# 'ageing' pine / softwoods



## condeesteso (20 Dec 2013)

Any ideas please? There are constraints of course!
I need it for work surfaces that will have a fairly hard life (desk-tops, not workbench type hard). So a wax surface is probably not good, I assume it would wear through. I've seen Le Salvager use a dark wax liberally to good effect but not here I think.
I tested Pottasium permanganate solution but don't like the effect - too brown, whereas I think old pine goes a bit greyish, even a little greenish (hue, not actual colour).
I probably need something that penetrates surface. The final top finish might be either a flooring-grade acrylic or Osmo top oil (like the semi-matt finish and it seems durable).
Any experience or thoughts please?


----------



## marcros (20 Dec 2013)

I would have thought an acid would be a suitable ager. I had in mind oxalic, but a Google found this http://forums.finewoodworking.com/fine- ... cid-report 

I have the Jeff Jowett book at home. I am not sure whether it covers it- will have a look this evening.


----------



## condeesteso (21 Dec 2013)

Thanks Mark - had a look at the FW article, sounds promising although his description of colour sounds quite brown still. He does refer to old pine look though.
Need to find a local source for nitric acid in smaller volumes, just to test. Don't know about oxalic, will do a bit of research. For simplicity I was wondering if an oil-based stain may be out there. The volume of aged pine furniture coming in from Eastern Europe (I think) suggests there is a production-friendly way of doing this maybe??


----------



## marcros (21 Dec 2013)

you could take it down your local sunbed centre and hit it with UV light- i dont know if it will work, but Essex is just down the road!

my limited experience with stain only extends to water based, and i believe that the idea is that you can dial in a colour, layer by layer. add a bit of grey hue etc etc.

Acid in small volumes may be a nightmare- fertilizer disolved in water might work maybe, there would be some ammonia in it too, which could be good or bad. I tried to source some hydro floric acid for glass etching without success.


----------



## AndyT (21 Dec 2013)

It's an interesting question. In my opinion, if you look closely at the mass produced pine furniture, you won't like it. I think the problem comes from the structure of pine, having marked differences between stain absorption in the hard and soft wood. So nothing will really match the long term effect of UV light. 
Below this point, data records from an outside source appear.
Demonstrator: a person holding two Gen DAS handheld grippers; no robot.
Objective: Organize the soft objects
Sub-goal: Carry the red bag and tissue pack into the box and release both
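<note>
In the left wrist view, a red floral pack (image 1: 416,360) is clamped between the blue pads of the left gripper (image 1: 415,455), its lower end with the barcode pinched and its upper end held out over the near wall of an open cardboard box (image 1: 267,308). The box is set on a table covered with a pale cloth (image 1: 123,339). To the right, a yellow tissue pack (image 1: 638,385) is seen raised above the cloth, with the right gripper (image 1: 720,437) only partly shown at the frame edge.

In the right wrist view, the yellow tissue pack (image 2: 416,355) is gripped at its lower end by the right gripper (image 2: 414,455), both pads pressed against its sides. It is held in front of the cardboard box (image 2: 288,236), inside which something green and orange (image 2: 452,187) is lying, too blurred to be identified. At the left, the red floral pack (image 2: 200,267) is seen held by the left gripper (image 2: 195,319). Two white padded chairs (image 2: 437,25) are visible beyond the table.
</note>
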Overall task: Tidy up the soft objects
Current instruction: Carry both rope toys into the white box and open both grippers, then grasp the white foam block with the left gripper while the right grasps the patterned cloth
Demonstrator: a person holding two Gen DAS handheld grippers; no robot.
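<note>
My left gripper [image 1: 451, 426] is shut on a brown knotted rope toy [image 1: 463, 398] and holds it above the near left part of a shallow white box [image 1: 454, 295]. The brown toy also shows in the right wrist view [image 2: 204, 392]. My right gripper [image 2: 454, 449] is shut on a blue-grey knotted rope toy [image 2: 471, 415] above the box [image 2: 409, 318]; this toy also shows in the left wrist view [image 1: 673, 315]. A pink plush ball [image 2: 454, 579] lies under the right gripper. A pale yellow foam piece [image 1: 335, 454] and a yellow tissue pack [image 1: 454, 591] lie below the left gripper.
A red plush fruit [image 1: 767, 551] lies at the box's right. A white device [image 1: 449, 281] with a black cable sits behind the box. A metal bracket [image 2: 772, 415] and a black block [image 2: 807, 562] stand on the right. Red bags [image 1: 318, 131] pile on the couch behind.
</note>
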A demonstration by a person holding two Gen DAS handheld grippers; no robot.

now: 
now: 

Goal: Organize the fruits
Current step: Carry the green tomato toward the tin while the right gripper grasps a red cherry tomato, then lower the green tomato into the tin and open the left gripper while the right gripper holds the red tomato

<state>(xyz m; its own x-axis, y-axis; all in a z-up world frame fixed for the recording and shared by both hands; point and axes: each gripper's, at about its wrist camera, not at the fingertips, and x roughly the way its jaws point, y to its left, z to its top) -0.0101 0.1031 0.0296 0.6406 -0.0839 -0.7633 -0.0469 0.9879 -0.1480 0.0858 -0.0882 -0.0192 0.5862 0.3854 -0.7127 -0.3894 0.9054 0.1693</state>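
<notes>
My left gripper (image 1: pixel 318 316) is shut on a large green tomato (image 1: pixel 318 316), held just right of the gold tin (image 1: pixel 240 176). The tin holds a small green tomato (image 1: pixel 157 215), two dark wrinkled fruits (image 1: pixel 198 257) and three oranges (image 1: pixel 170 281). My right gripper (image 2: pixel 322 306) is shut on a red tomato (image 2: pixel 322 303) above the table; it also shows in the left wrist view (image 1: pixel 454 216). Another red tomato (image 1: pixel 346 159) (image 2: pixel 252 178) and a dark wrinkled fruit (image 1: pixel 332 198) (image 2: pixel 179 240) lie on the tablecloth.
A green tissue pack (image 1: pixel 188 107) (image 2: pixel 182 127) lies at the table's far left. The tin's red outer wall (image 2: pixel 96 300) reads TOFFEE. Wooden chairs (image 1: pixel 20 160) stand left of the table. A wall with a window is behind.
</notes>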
Before I knew about any alternatives I used to finish my woodwork projects with thinned down polyurethane as a surface protector, with wax on top to make it feel nice. I still have some things made that way and I think they look OK now that the wood has darkened naturally under the clear finish.


----------



## Hudson Carpentry (21 Dec 2013)

I use caurstic acid although I don't know how to spell it. The old drain cleaner stuff. Mix with water in a spray bottle and spray on. After 2 to 3 times it starts looking a natural antique pine colour. Then finish with a clear pu.


----------



## Harbo (21 Dec 2013)

We have an antique pine kitchen table which I would describe as honey coloured?
I used to use Sam Maloof's mixture but found thinned down PU varnish followed by wax worked just as well and a lot easier to make?

Rod


----------



## JustBen (21 Dec 2013)

Give it to the kids. They can make anything looked aged in a matter of minutes.


----------



## Peter Sefton (21 Dec 2013)

I dont know much about ageing pine but try Hannants I believe they make finishing products for the pine trade http://www.hannants.com/pine-wood-stain
The others I would ring is AG Woodcare I like these Blanchon products http://www.agwoodcare.co.uk/Item/blanch ... eing_agent

Peter


----------



## condeesteso (23 Dec 2013)

Many thanks everyone. I'm quite sure you are right Andy, I won't much like it - but it's for an office reception and they want that aged pine look (to go with other stuff they have in there), so I don't need to live with it  
As I am reluctant to mess about with acids etc (though caustic soda is interesting, got some of that around) I am going to look more closely at Hannants - good range and they seem to specialise in this kind of thing. I noted a trick to mist the bare surface with water first to raise the grain, leave to dry then final sand, then apply the colour.
I'm sure we have to accept that there is no perfect substitute for genuine age and exposure - close will have to do.


----------



## Peter Sefton (24 Dec 2013)

I damp my work 99% of the time during final sanding, I find it raises the grain and small dents, shows glue up and any scratches. If this is not done before any water staining then the water stain does it for you and the knock on effects are hard to recover from. 
Good luck with Hannants and the project. 
Cheers Peter


----------